Precipice 

Around here, the daffodils are blooming, the irises and the forsythia. And it’s all too early. People talk with trepidation: It’s beautiful, and welcome, but surely winter will be back. It won’t last.

Something similar is going on in our house. We are at a sweet spot in our family’s rhythms. Scout is approaching being weaned. I’ve got a plan for Pippin for next year. The house is tolerably under control. We are out of the trenches on most fronts.

But that means it’s probably just a matter of time until the cycle starts over again, and, God willing, I’m pregnant again.

Because I love my babies, and I’d love more, and I love parts of having a baby: picking a name, feeling the baby move, even labor. And the baby coming: the tiny clothes, the sweet snuggles, nursing. But it’s all really, really hard, right? My two pregnancies have not come close to a hyperemesis gravidarum diagnosis, but the first one in particular was one of the most discouraging, exhausting, bleak experiences of my (admittedly very privileged) life. The second time, both pregnancy and the newborn phase were easier, because I knew with personal evidence they would, in fact, come to an end, and could therefore better savor them. (Also, real talk, I took nausea medicine for the second go round, which obviously helped in the morale department.) Still, pregnancy means ceding control, and ceding it for a pretty long time — much longer than just pregnancy itself. It’s a scary, dreary prospect.

Just as winter is a fruitful time, bulbs fastening on to life underground, unseen, the hibernation and disarray of the pregnant season yields much that is good, too. It’s a season of Lent for me, and this early taste of spring has felt like Easter.

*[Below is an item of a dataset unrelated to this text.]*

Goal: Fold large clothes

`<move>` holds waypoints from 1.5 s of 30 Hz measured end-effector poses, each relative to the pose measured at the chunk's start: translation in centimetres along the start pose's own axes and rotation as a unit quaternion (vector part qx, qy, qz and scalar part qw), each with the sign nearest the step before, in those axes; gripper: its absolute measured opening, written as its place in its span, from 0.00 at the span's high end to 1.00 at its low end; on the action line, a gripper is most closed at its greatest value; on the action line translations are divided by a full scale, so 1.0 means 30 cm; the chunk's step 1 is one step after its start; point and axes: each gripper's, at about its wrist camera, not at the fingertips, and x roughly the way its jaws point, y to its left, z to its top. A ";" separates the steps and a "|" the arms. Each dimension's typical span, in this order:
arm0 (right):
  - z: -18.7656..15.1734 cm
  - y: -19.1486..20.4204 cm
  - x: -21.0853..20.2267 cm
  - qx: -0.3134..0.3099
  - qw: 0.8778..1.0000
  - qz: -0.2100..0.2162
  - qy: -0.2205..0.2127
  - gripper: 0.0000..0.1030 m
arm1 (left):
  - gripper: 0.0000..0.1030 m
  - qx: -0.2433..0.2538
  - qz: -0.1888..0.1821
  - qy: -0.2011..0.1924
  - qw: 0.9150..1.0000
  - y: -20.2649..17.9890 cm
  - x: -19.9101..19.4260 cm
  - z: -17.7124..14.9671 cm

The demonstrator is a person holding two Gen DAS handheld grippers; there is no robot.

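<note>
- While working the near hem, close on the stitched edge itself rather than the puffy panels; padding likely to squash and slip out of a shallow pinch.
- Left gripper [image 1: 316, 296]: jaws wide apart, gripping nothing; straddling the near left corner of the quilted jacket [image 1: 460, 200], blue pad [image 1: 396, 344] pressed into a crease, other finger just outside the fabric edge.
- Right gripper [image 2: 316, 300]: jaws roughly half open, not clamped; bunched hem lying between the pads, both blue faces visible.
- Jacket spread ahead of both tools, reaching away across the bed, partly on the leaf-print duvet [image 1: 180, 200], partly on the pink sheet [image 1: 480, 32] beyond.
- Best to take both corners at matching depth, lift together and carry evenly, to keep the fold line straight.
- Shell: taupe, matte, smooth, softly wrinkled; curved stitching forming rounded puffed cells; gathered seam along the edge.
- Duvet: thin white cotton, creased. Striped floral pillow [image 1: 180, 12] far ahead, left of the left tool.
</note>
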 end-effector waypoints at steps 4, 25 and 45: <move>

It’s a scary prospect, to go back under, to submit to the privations of Lent, the bleakness of winter, the aches of pregnancy, to wait for the return of blossomtome. But time out of mind, the only way up has been through. And Lent and pregnancy are, in the end, privileges: both are, if embraced, a time to toughen up, to grow closer to God — and followed by rich and lasting reward.

Lenten rose, spotted on a springlike Fat Tuesday walk

Let’s Talk Lent

I’ve been enjoying talking to people and reading about how they’re choosing to approach Lent this year, so I offer this post as a matter of interest, and not a humblebrag. What are you doing? How are you approaching it? How is this year different from past years?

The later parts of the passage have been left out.